# [AIM OF THE TASK]
Repeat the data word for word, excluding every picture.

COLLECTED MATERIAL section start

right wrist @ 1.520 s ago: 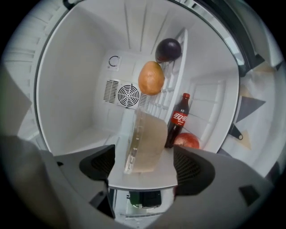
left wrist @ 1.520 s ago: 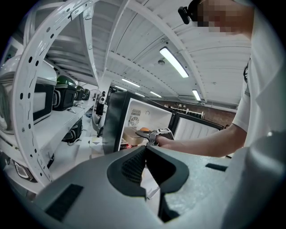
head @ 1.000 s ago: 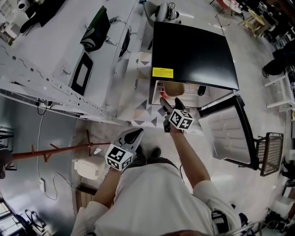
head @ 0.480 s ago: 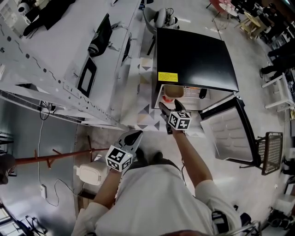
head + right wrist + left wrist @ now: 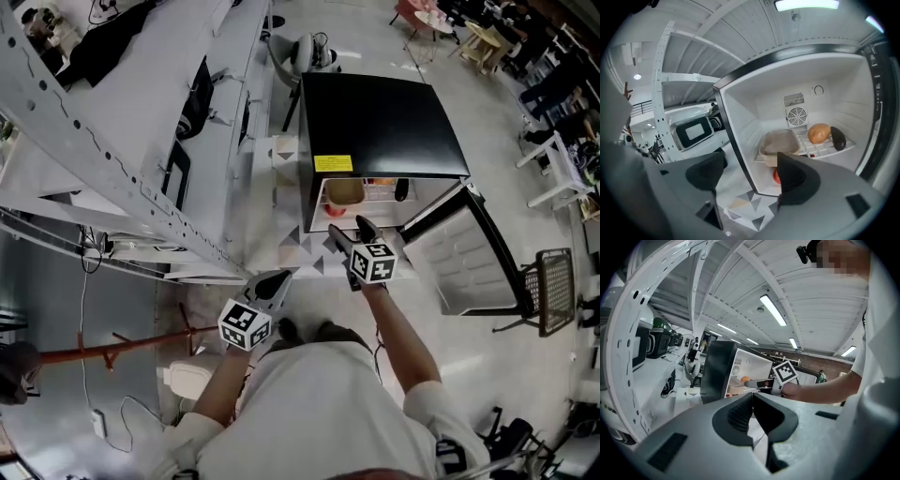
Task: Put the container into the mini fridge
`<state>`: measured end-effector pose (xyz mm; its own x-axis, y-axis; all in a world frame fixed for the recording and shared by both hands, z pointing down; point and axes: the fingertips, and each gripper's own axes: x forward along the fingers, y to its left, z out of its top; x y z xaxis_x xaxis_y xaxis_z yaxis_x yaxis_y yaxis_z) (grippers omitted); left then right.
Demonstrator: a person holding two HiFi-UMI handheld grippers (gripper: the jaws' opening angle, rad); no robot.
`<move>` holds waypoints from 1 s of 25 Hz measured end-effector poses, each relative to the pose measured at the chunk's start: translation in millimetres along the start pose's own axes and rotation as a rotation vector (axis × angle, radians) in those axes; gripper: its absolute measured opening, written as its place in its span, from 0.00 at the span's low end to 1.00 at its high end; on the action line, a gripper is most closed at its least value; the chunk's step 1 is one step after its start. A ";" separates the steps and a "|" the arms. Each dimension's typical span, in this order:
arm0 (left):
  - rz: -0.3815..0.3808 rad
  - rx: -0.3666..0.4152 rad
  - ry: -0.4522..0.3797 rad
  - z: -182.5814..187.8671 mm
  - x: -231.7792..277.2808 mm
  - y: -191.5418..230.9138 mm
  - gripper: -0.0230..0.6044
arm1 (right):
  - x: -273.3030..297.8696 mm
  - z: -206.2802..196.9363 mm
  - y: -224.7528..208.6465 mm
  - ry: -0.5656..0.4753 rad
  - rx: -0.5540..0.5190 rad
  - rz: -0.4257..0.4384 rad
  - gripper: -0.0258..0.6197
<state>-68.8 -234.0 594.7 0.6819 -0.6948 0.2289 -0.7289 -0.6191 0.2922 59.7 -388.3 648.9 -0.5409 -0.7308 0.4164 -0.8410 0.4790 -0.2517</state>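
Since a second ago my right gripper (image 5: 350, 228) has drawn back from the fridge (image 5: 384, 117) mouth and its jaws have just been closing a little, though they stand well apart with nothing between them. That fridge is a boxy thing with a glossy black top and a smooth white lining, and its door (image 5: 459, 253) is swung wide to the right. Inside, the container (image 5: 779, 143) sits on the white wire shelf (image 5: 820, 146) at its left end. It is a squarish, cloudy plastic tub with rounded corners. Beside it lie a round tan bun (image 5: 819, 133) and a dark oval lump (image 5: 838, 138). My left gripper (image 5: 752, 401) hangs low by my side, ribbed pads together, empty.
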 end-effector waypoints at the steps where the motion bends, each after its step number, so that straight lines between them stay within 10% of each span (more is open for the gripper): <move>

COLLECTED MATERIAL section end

# [REPLY TO THE TASK]
right wrist @ 1.520 s ago: 
left wrist @ 1.520 s ago: 
head @ 1.000 s ago: 
head @ 0.480 s ago: 
head + right wrist + left wrist @ now: 
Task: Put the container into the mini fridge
`<state>`: measured end-effector pose (xyz mm; its own x-axis, y-axis; all in a world frame fixed for the recording and shared by both hands, z pointing down; point and axes: the fingertips, and each gripper's own axes: x forward along the fingers, y to its left, z out of its top; x y z xaxis_x xaxis_y xaxis_z yaxis_x yaxis_y yaxis_z) (grippers omitted); left then right.
Demonstrator: a person holding two HiFi-UMI handheld grippers (gripper: the jaws' opening angle, rad); no robot.
`<move>` holds waypoints from 1 s of 25 Hz measured end-effector poses, each relative to the pose measured at the chunk's start: translation in millimetres along the start pose's own axes and rotation as a rotation vector (axis × angle, radians) in those axes; gripper: its absolute measured opening, written as its place in its span, from 0.00 at the span's low end to 1.00 at its high end; on the action line, a gripper is most closed at its least value; the chunk's step 1 is one step after its start. A ";" separates the steps and a "|" the arms. Each dimension's typical span, in this order:
arm0 (left):
  - rz: -0.3815..0.3808 rad
  - rx: -0.3666..0.4152 rad
  - ry: -0.4522..0.3797 rad
  - z: -182.5814..187.8671 mm
  - x: -231.7792..277.2808 mm
  - y: -191.5418..230.9138 mm
  - gripper: -0.0230..0.6044
arm1 (right):
  - x: -273.3030..297.8696 mm
  - z: -206.2802..196.9363 mm
  - y: -224.7528..208.6465 mm
  - ry: -0.5656..0.4753 rad
  - rx: -0.5540..0.5190 rad
  - rz: -0.4257..0.4384 rad
  - gripper: -0.0258..0.6197
<state>-68.8 -234.0 594.7 0.6819 -0.6948 0.2289 -0.7289 -0.6191 0.2922 59.7 -388.3 648.9 -0.5409 -0.7308 0.4164 -0.8410 0.4790 -0.2517</state>
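Since a second ago my right gripper (image 5: 350, 228) has drawn back from the fridge (image 5: 384, 117) mouth and its jaws have just been closing a little, though they stand well apart with nothing between them. That fridge is a boxy thing with a glossy black top and a smooth white lining, and its door (image 5: 459, 253) is swung wide to the right. Inside, the container (image 5: 779, 143) sits on the white wire shelf (image 5: 820, 146) at its left end. It is a squarish, cloudy plastic tub with rounded corners. Beside it lie a round tan bun (image 5: 819, 133) and a dark oval lump (image 5: 838, 138). My left gripper (image 5: 752, 401) hangs low by my side, ribbed pads together, empty.
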 end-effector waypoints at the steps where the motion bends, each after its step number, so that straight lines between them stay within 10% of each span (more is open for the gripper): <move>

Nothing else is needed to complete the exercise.